The Anatomy Of An Amazing Email Newsletter

img_4435.png

One of the biggest problems with email newsletters is that they are often cluttered and unfocused because they are supporting every aspect of your business.

Product news goes right next to PR stories, blog posts go next to a random event week … it’s kind of a mess.

Email — whether it’s a newsletter or not — needs one common thread to hold it together.

A way to help reduce the randomness of an email newsletter is by keeping it to one very specific topic.

So instead of it being about your company in general, maybe it’s dedicated to one vertical.

For example, if PetSmart were to send out a newsletter, they could do one solely on dog food rather then the whole damn store, because really who cares about cats!

In it, they could gather together recent blog posts on dog food, dog advice and tips, events that all dog lovers should go to, and maybe even a doggy quiz.

By tying together those pieces of content all under the umbrella of doggy stuff, the email newsletter would be much more focused and engaging.

So. Don’t send dog stuff to cat people and car stuff to bird people. Etc. etc. target your audience.

Balance the content of your newsletter to be 90% educational and 10% promotional.

Chances are, your email newsletter subscribers aren’t down to hear about your products and services 100% of the time. While they may love you and want to hear from you, there’s only so much shilling you can do before they tune out.

Case in point: if you have a thing for shoes, and You especially love this one shoe site. You willingly opted in to the company’s email list, but it now sends you emails 2-3 times a day to buy, buy, buy … and when You see its sender name pop up in my inbox, You want to scream. Now, if they sent you educational content — maybe about the latest styles of shoes, or how to pair certain styles with certain outfits — You might be more inclined to buy from them, or at least start opening their emails again.

Don’t be that company. In your email newsletters, get rid of the self promotion (most of the time) and focus on sending your subscribers educational, relevant, timely information.

Unless you actually have an exciting, big piece of news about your product, service, or company, leave out the promotional parts.

Set expectations on your ‘Subscribe’ page.

Once you’ve figured out your newsletter’s focus and content balance, make sure you’re properly communicating about them on your subscribe landing page.

Get specific: Tell potential subscribers exactly what will be in the newsletter as well as how often they should expect to hear from you.

As a subscriber, wouldn’t that be awesome?

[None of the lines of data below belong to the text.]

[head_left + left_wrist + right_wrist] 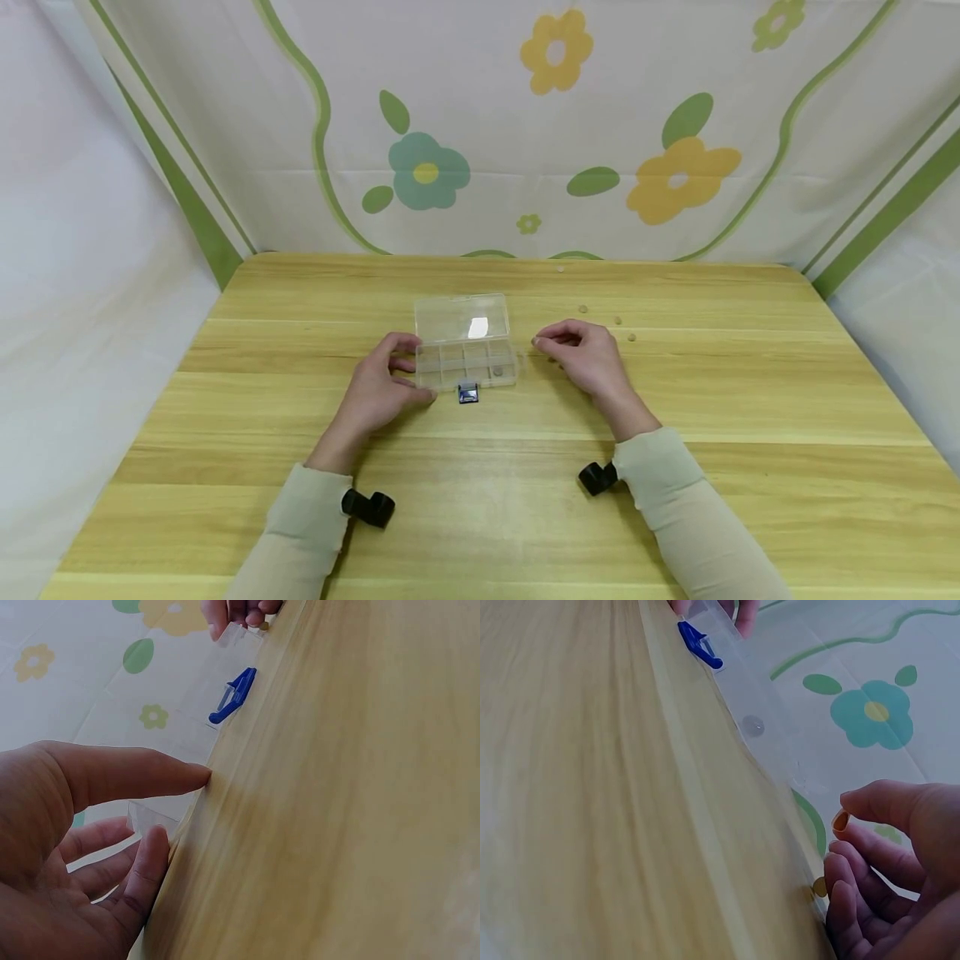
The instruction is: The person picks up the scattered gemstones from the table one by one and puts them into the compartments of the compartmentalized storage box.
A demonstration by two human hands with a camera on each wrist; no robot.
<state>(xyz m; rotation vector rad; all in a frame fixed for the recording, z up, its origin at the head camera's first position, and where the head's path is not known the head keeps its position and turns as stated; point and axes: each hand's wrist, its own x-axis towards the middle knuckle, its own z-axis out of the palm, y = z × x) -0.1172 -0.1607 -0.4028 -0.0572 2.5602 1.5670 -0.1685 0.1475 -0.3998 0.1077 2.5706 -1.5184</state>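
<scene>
A clear plastic compartment box [453, 365] lies on the table with its lid [450, 319] raised at the back. The blue latch [468, 392] juts from its front edge. One coin [754, 725] shows inside a right-hand compartment. My left hand [378, 383] holds the box's left end, thumb at the front corner and fingers along the side. Just right of the box, my right hand [588, 354] pinches a small coin-like disc [841, 820] between thumb and index finger. Below those fingers, in the right wrist view, another coin [820, 886] rests on the table.
Several small coins, among them one coin [583, 309] behind my right hand, lie scattered on the wooden table [480, 483]. A flower-printed curtain [495, 108] hangs along the table's back edge. A black wrist camera [369, 507] sits on my left sleeve.
</scene>
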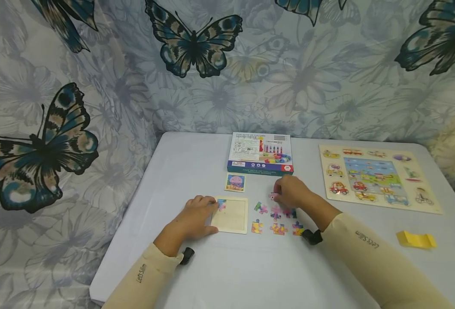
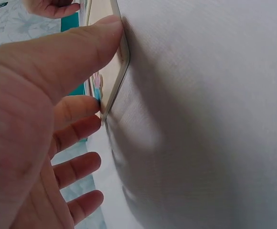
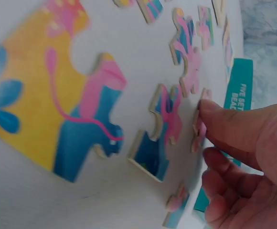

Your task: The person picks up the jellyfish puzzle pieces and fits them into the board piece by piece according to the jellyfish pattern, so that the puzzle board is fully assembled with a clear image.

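Observation:
My left hand [image 1: 196, 216] rests at the left side of a square wooden puzzle tray [image 1: 233, 219], thumb along its near edge and fingertips at its far left part. One blue-and-pink piece [image 1: 221, 204] lies in the tray's upper left corner. Over the loose pieces, my right hand [image 1: 291, 191] pinches a pink puzzle piece [image 3: 196, 126] between thumb and fingers, low over the table. Several loose jigsaw pieces [image 1: 278, 228] in pink, yellow and blue lie spread to the right of the tray. A small picture card [image 1: 235, 183] with a pink figure lies behind it.
A flat box [image 1: 259, 152] with a teal side stands at the back of the white table [image 1: 181, 171]. Farther right lies a large wooden vehicle puzzle board [image 1: 380, 178], with a yellow curved block [image 1: 417, 239] nearer the front. A butterfly-print cloth hangs behind.

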`<state>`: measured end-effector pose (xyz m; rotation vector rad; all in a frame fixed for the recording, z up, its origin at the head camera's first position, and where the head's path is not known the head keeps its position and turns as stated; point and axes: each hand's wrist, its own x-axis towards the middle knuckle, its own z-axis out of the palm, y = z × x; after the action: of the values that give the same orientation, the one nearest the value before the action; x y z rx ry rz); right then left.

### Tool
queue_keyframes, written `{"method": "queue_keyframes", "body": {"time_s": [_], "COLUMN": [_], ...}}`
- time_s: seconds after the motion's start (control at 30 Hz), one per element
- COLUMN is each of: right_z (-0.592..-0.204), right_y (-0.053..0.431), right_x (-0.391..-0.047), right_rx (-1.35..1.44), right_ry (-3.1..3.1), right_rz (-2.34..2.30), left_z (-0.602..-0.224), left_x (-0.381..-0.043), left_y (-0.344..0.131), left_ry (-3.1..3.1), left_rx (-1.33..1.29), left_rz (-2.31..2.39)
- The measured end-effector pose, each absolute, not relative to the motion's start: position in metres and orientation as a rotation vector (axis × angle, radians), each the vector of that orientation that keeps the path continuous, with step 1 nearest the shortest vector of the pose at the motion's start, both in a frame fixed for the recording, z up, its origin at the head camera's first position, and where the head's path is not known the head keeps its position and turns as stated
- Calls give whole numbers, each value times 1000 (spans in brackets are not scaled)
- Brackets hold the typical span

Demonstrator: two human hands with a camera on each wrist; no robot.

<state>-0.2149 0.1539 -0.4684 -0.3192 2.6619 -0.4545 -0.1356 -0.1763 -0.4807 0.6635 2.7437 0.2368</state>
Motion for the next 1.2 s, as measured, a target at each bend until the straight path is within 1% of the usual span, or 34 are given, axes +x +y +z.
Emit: {"method": "queue_keyframes", "body": {"time_s": [0.3,0.5,0.6,0.7,0.83,1.2], "right_z": [-466,-459,-463,-470,-474,-476], "right_y": [149,105,78,58,44,33], "right_x": [-216,-217,-215,-214,-211,-210], "right_rx": [-334,-427,-499,-548,-547,-526], "right_ry": [2705,2597,2530,2502,2546,2609], "right_rz": [-640,-811,-854,-849,-778,-709], "left_z": [-481,-484,-484,-485,-483,-479], "left_x": [-135,-136,-136,-138,-138,-134], "left_y": [-175,-172,-172,-172,-170,-164], "left_ry": [2760,2754,2756,2748,2737,2782], "left_rx": [726,783,802,802,800,737], "left_rz": [291,235,224,220,229,171]}}
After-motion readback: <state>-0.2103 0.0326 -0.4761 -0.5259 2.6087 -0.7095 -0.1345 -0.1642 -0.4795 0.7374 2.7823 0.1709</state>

You’d go in with open eyes knowing exactly who you will be receiving email from, what they will be sending you, and how often they’ll be sending it to you.

As a marketer, having this information up front will help diminish your unsubscribe and spam rates as well.

Get creative with email subject lines.

Even if your subscribers sign up for your emails, there’s no guarantee that they will open your emails once they get them in their inbox.

Many marketers try increasing familiarity with their subscribers by keeping the subject line the same each day, week, or month that they send it.

But let’s face it, those subject lines get old — fast — for subscribers.

Why?

Because there’s no incentive from the subject line to click on that specific email right this instant.

A better approach would be to try to have a different, creative, engaging subject line for each newsletter you send.

One company who does this really well is Thrillist. Here’s a collection of email newsletters

I’ve received from them over the past few days:

“A fight you’ll want to get in…”
“Pizza, I’ve cream. No joke…”
“The biggest opening this year so far is…”
“WARNING this email is RED HOT….”
“What’s your states biggest food chain?”
“You’ll need to drink all of these…”

Pick one primary call-to-action

Okay, part of what makes a newsletter a newsletter is that you’re featuring multiple pieces of content with multiple calls-to-action (CTAs).

But, that doesn’t mean you should let those CTAs all have equal prominence.

Instead, let there be one head honcho CTA — just one main thing that you would like your subscribers to do, and the rest of the CTAs are a “in case you have time.”